=== Prompt ===
Skip all pictures. Write out the data below from its first line through the line that contains "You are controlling".
_ _ _ _
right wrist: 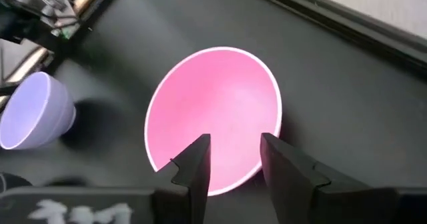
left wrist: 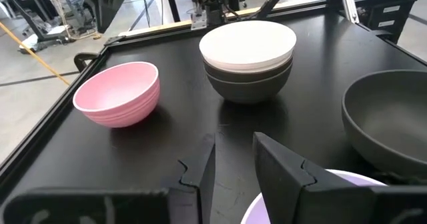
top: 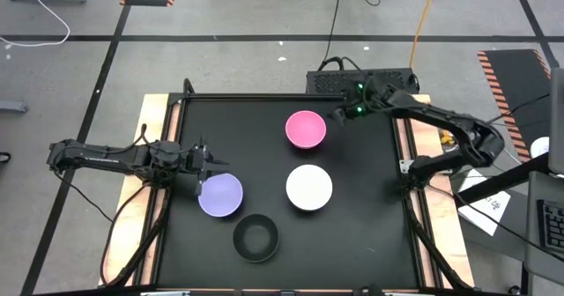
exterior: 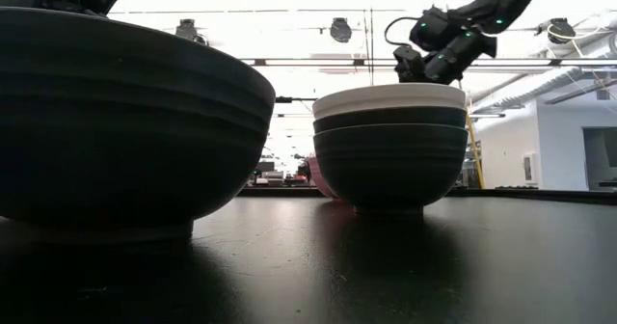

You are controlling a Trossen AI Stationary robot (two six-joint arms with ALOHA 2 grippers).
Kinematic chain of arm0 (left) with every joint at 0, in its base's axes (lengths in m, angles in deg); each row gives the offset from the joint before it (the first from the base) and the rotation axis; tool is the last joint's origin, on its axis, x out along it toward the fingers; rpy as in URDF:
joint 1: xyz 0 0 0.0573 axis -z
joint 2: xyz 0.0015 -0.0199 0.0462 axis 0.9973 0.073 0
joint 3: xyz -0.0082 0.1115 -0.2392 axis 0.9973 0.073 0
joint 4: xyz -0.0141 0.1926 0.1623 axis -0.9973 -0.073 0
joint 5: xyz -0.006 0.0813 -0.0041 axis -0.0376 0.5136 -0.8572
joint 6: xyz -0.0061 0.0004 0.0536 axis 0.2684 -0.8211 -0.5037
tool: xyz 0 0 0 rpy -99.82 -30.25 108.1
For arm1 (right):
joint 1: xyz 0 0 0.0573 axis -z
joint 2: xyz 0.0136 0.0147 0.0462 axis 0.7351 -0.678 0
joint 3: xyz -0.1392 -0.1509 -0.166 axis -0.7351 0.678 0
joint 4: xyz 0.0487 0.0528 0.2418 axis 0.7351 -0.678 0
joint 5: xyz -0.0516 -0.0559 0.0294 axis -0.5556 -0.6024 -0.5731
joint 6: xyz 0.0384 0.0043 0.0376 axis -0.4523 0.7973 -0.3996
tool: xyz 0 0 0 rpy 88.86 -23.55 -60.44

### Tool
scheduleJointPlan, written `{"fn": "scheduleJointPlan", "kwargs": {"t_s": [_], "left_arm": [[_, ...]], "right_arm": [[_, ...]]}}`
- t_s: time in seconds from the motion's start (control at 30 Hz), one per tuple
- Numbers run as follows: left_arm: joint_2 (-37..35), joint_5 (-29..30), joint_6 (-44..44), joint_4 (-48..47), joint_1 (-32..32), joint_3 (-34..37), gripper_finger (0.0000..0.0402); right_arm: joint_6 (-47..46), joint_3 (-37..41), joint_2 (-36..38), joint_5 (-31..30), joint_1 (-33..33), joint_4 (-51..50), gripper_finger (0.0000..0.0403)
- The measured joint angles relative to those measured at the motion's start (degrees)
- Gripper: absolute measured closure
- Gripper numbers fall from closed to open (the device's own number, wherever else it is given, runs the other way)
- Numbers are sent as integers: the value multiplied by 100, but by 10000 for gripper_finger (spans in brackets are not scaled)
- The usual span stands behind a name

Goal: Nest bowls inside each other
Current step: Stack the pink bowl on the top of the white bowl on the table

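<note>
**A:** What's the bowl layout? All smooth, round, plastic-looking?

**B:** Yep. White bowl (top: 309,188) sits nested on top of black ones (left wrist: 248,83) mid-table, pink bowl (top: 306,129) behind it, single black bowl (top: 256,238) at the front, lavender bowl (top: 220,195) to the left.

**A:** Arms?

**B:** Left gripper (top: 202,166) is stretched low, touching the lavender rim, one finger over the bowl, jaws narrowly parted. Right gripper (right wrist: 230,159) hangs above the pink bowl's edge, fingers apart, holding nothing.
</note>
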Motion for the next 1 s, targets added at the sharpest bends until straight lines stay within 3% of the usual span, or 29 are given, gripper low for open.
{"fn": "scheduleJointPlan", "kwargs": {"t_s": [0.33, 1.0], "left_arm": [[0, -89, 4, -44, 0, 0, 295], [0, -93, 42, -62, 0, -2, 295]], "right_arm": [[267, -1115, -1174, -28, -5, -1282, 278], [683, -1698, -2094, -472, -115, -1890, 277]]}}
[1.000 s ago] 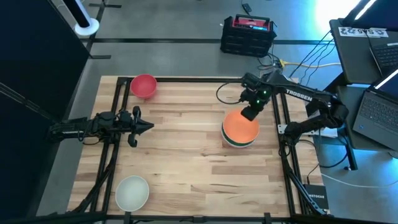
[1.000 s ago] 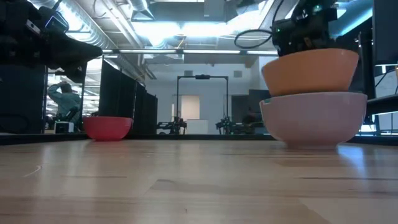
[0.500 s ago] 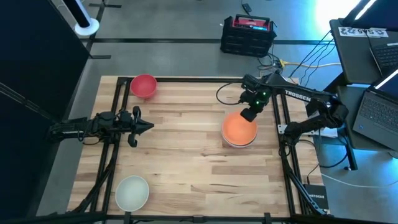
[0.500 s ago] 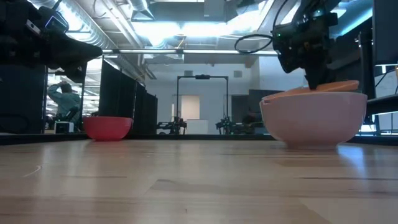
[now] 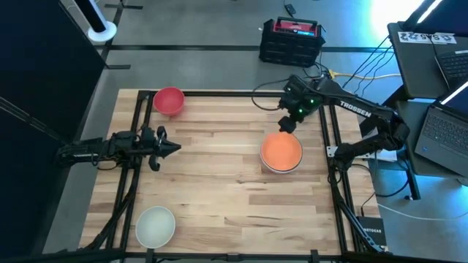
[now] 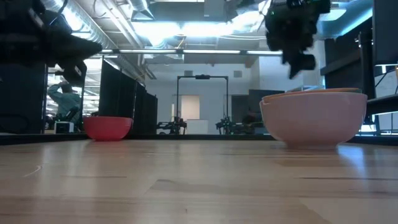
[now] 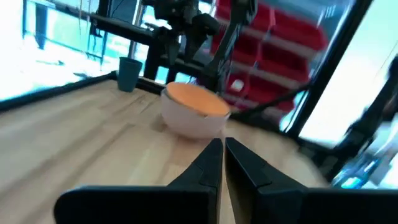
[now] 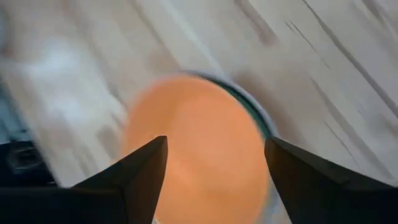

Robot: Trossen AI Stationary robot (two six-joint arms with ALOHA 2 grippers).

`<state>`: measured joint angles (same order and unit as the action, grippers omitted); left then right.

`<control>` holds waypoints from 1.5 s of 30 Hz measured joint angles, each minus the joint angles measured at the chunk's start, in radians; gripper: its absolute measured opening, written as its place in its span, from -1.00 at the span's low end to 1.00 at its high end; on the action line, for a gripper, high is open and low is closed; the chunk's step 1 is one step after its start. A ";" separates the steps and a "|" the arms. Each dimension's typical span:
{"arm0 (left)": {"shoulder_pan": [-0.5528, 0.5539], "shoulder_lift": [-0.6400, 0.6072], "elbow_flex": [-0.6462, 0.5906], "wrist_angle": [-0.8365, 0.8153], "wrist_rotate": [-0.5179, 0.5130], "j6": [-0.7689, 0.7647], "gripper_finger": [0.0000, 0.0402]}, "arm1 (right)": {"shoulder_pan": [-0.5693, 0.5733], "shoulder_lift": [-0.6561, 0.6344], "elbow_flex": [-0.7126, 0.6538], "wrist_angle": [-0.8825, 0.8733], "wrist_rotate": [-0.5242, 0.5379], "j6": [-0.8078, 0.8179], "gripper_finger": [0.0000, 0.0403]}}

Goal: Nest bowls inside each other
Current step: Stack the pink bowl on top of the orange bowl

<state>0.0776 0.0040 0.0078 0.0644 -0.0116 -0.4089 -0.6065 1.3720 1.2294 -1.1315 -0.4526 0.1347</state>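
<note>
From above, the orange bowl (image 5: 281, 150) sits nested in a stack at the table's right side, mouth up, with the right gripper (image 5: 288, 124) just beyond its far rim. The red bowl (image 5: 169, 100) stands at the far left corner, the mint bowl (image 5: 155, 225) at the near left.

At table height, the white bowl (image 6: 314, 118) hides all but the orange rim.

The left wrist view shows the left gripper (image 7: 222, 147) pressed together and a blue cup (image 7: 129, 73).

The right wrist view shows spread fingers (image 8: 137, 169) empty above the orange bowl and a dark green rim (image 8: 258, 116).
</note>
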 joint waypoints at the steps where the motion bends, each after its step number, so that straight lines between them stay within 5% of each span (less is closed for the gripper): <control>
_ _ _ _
=== Output below ===
right wrist: 
left wrist: 
top: 
exterior: 

You are controlling a Trossen AI Stationary robot (two six-joint arms with ALOHA 2 grippers).

No more output will be produced.